[Opening Data block section]

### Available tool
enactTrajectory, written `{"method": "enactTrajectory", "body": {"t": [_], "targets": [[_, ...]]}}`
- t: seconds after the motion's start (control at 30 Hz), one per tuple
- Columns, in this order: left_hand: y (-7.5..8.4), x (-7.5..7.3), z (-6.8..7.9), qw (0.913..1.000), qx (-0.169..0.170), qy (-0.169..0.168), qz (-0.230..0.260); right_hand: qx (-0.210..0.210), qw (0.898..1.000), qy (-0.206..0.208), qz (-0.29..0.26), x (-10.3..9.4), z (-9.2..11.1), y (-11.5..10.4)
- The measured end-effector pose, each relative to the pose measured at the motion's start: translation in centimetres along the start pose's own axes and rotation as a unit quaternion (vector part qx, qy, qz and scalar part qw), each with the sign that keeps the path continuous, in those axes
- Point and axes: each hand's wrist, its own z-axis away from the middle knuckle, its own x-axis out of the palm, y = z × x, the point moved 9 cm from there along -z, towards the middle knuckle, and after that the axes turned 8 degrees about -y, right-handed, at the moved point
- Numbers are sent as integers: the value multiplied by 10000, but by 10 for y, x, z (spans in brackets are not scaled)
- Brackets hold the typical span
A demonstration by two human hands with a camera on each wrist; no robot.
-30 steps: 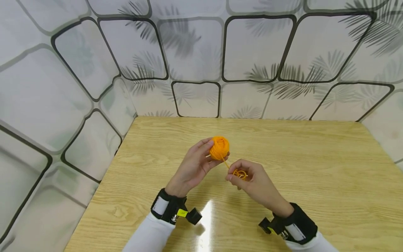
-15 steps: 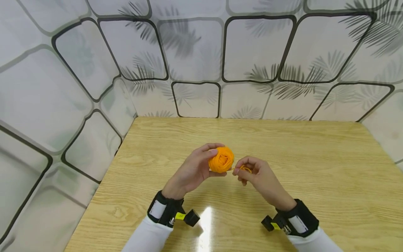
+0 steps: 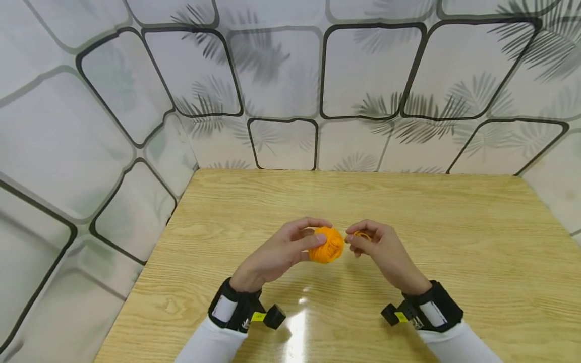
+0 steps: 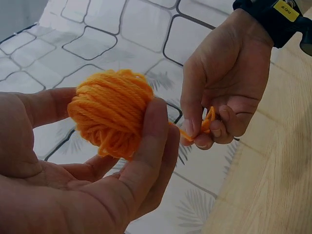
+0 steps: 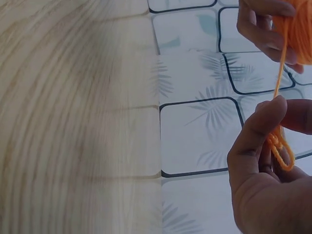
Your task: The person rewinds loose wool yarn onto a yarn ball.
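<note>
An orange ball of yarn (image 3: 331,247) is held up over the table between the thumb and fingers of my left hand (image 3: 281,251). In the left wrist view the wound strands of the ball (image 4: 112,109) show plainly, with fingers on both sides. My right hand (image 3: 388,252), just to the right, pinches the loose yarn strand (image 5: 280,78) between thumb and fingertips. A short length runs from the ball to that pinch. Looped slack of the yarn (image 5: 282,153) hangs inside the curled right fingers, partly hidden by them.
The wooden table (image 3: 227,212) lies beneath both hands. Behind it and along its left side stands a pale covering (image 3: 281,70) with dark outlines and leaf prints. Each wrist wears a black strap with a small camera (image 3: 274,316).
Both hands have shifted right and the yarn ball has come lower, turning in the left fingers. My right hand keeps its pinch on the strand and has risen slightly.
</note>
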Motion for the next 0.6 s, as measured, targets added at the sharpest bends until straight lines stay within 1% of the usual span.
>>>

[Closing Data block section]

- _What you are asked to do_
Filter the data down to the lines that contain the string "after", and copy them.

- _Your solution_
- t: seconds after the motion's start (control at 30 Hz), one per tuple
- Point and axes: each hand's wrist, its own z-axis away from the middle knuckle, its own x-axis out of the palm, y = z × x, the point moved 9 cm from there along -z, towards the middle knuckle, and after that the axes turned 8 degrees about -y, right-handed, at the moved point

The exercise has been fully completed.